PDMP-based deterministic samplers, especially with mirror-maps for domain constraints, provide efficient, score-based samplers for constrained domains. These flows are unbiased, avoid discretization error, and maintain ergodicity and mixing in constrained or non-Euclidean spaces, outperforming SDE-based constrained samplers both theoretically and in Wasserstein error for practical MCMC (Demano et al., 7 Aug 2025).

6. Role and Scope in Causal Inference and Uncertainty Quantification

The design-based methodology underlies all classical causal inference (e.g., Rubin’s SUTVA), survey sampling, and regression standard error estimation when the sample or assignment process is partially or entirely deterministic. In the general potential-outcomes framework with arbitrary interference, design-based inference constructs estimands (expected potential outcomes, AEPO, EED) that remain meaningful and estimable even in the absence of SUTVA. Under the weaker No Unmodeled Revealable Variation Assumption (NURVA), unbiased estimation holds for exposure-specific averages, but substantive external validity is not guaranteed (Aronow et al., 15 May 2025).

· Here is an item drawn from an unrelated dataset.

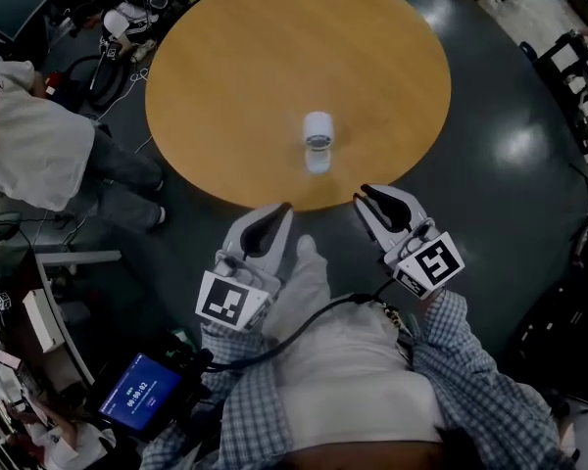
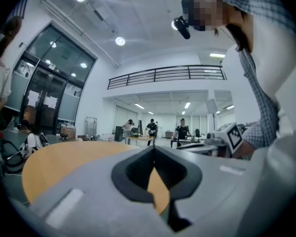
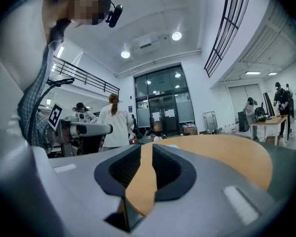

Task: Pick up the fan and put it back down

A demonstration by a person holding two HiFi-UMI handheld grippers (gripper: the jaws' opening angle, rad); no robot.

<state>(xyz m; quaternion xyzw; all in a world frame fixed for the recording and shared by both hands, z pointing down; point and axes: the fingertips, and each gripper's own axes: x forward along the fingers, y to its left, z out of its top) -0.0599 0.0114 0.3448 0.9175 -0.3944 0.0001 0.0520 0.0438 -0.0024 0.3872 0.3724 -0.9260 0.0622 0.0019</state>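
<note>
A small white fan [image 1: 318, 137] stands upright on the round wooden table [image 1: 235, 86], towards its near edge. Both grippers hover at that near edge, short of the fan and not touching it. My left gripper [image 1: 282, 211] is to the fan's lower left; in the left gripper view its jaw tips [image 2: 154, 152] meet, with nothing between them. My right gripper [image 1: 367, 198] is to the fan's lower right; in the right gripper view [image 3: 146, 149] a narrow gap shows between its jaws, with only tabletop [image 3: 227, 154] behind. Neither gripper view shows the fan clearly.
A person in a white shirt [image 1: 39, 155] crouches on the dark floor left of the table. Cables and gear [image 1: 118, 37] lie at the upper left. A lit blue screen [image 1: 137, 392] sits at the lower left. Dark racks [image 1: 578, 76] stand at the right.
</note>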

In regression, “design-based” standard errors are both smaller and more robust than classical sampling-based (Eicker–Huber–White) errors unless constant treatment effects or correct model specification are assured. The difference depends on the finite population correction and on residual heterogeneity; design-based inference avoids artificial inflation of uncertainty in full-population datasets or deterministic assignments (Abadie et al., 2017).

7. Summary Table of Key Application Domains and Methods

Domain	Deterministic/Design-based Sampling Method	Representative Paper
Finite-population inference	Explicit design; HT estimator, Bessel correction	(O'Neill, 2024, Aronow et al., 15 May 2025)
Signal processing	Gradient energy–adaptive, companded, time-axis design	(Dar et al., 2016)
Multivariate density	PCD (Radon projections), Newton minimization	(Hanebeck, 2019, Frisch et al., 2021)
Compressed sensing	Weil sum, partially deterministic Bernoulli selectors	(Xu, 2010, Plan et al., 6 Apr 2026)
Motion planning	Dispersion-optimal sets (Dispertio)	(Palmieri et al., 2019)
Model predictive control	Low-discrepancy Gaussian samples, permutation-invariant designs	(Walker et al., 7 Jan 2026)
Bayesian computation	Minimum Energy Design (MED)	(Joseph et al., 2017)
Generative modeling	Deterministic PF-ODE flows, geometric scheduling	(Chen et al., 11 Jun 2025, Wu et al., 2024)
Constrained MCMC	Mirror-PDMP deterministic sampling	(Demano et al., 7 Aug 2025)

Deterministic/design-based sampling is thus a unifying methodological theme with deep theoretical roots in statistics, pragmatic advantages in computational science, and proven efficacy in modern machine learning, robotics, and uncertainty quantification.